My friend, Glenna Jenkins, is on a whirlwind virtual blog tour. Check out her site for many posts of interest to writers and readers. I’ve read Glenna’s book, Somewhere I Belong, and found it a well-written historical young adult novel with appeal to adult readers, especially for those like me with connections to The Maritimes. Somewhere I Belong is well-deserving of the praise it’s been receiving.

NaNoWriMo

For the first time, I’ve committed to National Novel Writing Month. I won’t be there for the Midnight Kickoff on Hallowe’en night, but the morning of Nov 1st I’ll begin my goal of writing 50,000 words during the month of November. I have been interested in NaNoWriMo for years, have encouraged others to look into it and the stars have finally aligned for my participation. November 1 was when I’d planned to plunge into my post-holiday writing and I feel a need for an outside boost.

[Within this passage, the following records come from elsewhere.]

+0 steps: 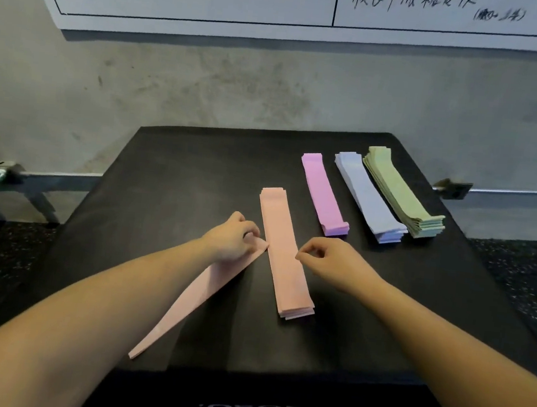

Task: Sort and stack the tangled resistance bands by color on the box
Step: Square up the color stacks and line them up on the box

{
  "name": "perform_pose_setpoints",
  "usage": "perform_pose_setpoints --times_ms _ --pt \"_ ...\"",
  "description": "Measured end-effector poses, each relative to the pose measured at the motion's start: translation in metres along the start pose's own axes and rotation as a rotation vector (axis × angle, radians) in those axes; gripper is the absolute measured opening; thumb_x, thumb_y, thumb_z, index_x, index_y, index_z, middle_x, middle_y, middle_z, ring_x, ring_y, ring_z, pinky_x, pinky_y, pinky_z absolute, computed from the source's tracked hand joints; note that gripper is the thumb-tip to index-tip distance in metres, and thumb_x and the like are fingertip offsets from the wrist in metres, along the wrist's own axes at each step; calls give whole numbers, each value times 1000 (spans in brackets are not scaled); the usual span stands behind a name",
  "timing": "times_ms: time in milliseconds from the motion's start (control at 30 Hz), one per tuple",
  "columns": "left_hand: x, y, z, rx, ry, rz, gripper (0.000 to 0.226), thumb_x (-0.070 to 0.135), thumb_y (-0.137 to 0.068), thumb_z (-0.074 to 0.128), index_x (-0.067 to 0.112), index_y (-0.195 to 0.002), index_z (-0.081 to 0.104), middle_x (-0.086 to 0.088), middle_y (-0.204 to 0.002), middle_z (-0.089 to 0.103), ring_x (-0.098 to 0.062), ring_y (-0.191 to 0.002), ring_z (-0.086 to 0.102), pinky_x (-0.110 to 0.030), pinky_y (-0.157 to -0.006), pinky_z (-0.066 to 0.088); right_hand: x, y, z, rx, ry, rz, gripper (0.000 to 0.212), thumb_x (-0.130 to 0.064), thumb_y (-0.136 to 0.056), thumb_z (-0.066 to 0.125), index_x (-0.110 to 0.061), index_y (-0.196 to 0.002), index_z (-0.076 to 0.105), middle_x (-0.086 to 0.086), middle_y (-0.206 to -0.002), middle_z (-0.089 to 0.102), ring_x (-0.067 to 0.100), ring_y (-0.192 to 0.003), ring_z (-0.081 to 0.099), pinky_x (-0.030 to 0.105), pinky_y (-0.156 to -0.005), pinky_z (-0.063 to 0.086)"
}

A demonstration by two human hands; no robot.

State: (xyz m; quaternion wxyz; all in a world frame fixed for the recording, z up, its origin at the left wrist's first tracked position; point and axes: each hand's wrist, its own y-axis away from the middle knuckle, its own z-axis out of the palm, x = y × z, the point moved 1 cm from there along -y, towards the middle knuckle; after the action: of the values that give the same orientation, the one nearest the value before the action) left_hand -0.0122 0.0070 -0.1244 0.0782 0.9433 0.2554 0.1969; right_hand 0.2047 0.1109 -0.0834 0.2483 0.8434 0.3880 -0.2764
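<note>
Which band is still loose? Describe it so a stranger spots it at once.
On the black box, four neat stacks lie side by side. Left of the pink stack, the left hand holds one pink band. Unlike the stacks, it is single and slants toward the box's near edge.

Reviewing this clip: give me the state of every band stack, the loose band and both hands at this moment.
Pink stack: flat on the black box, nearest.
Loose pink band: held in the left hand's grip, off the stack.
Purple stack: stacked, untouched.
Blue stack: stacked, untouched.
Green stack: stacked, untouched.
Left hand: gripping the loose band's end.
Right hand: fingertips at the pink stack's edge.
</note>
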Motion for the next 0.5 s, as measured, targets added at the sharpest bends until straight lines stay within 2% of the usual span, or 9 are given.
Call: perform_pose_setpoints --times_ms 67,167,267,300,367,433,500 --pt "0 -2 -5 19 32 5 7 31 -101 58 25 -103 60 3 -126 41 -19 -104 56 -30 -90 49 2 -2 -1 7 -14 9 10 -34 -98 61 -30 -104 67 -12 -100 68 6 -90 66 20 -77 52" --pt "2 6 -17 59 114 61 18 26 -97 64 22 -86 51 2 -105 55 -19 -88 56 -31 -73 47 0 -2 -2 46 -79 -15 10 -33 -98 62 -28 -105 67 -10 -101 69 5 -92 65 24 -86 55" --pt "7 29 -38 83 254 98 26 33 -93 71 20 -84 50 1 -81 60 -14 -70 52 -37 -63 50 -6 1 3 80 -196 -49 13 -36 -97 64 -26 -105 65 -9 -104 68 6 -96 64 23 -85 53" --pt "10 38 -47 77 298 106 25 30 -93 71 19 -84 51 0 -80 60 -14 -68 55 -40 -64 55 -9 3 6 87 -248 -53 16 -40 -95 65 -26 -104 63 -8 -104 68 8 -96 64 23 -82 52" --pt "18 58 -69 71 359 125 20 23 -95 70 17 -87 52 -4 -81 62 -15 -68 61 -35 -62 60 -16 11 15 86 -361 -54 26 -49 -91 68 -29 -105 58 -8 -105 65 11 -96 64 27 -81 54" --pt "26 80 -90 81 398 151 19 21 -95 70 15 -90 53 -8 -82 63 -18 -67 62 -33 -60 61 -25 22 25 48 -433 -66 37 -53 -88 70 -32 -114 53 -8 -112 62 12 -99 63 27 -83 55" --pt "33 101 -107 103 435 177 18 18 -95 70 14 -91 53 -4 -78 61 -17 -61 59 -35 -56 59 -37 35 34 0 -451 -106 54 -51 -87 72 -33 -131 46 -9 -124 57 11 -108 60 21 -82 50"
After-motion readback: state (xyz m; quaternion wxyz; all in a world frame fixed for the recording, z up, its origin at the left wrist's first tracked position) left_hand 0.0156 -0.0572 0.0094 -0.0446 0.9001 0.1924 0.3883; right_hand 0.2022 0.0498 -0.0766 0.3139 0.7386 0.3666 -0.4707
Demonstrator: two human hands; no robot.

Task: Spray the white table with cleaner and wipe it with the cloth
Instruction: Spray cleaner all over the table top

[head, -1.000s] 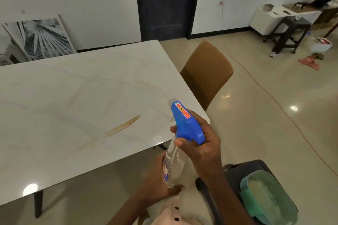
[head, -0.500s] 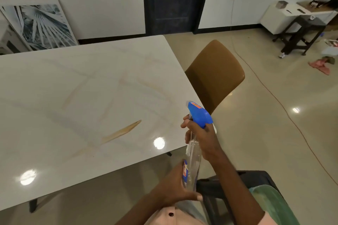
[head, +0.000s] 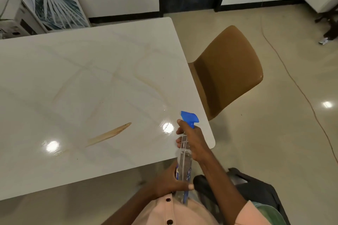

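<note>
Bottle (head: 183, 166) lower centre of frame, over table (head: 91, 87) near corner. Right hand (head: 192, 142) wrapped round neck under blue trigger (head: 189, 118), left hand (head: 170, 181) gripping base, probably steadying aim at tabletop. Cloth not spotted.

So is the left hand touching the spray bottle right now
Touching. The head view shows the left hand wrapped around the lower body of the spray bottle, thumb across its label, while the right hand grips the neck.
</note>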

Meanwhile, I’m wrapping up some pre-NaNo projects, including my blog series about my writing journey. The posts will continue to run weekly on this site until November 17th. Check out today’s entry about my second stab at murder.

A Second Stab at Murder

In the early 2000s, some Calgary writers founded Mystery Writers INK, a writing group devoted to sharing technical information and skills for writing mystery stories. In 2003, as my short story binge drew to a close, I decided it was time for another stab at writing a murder mystery novel.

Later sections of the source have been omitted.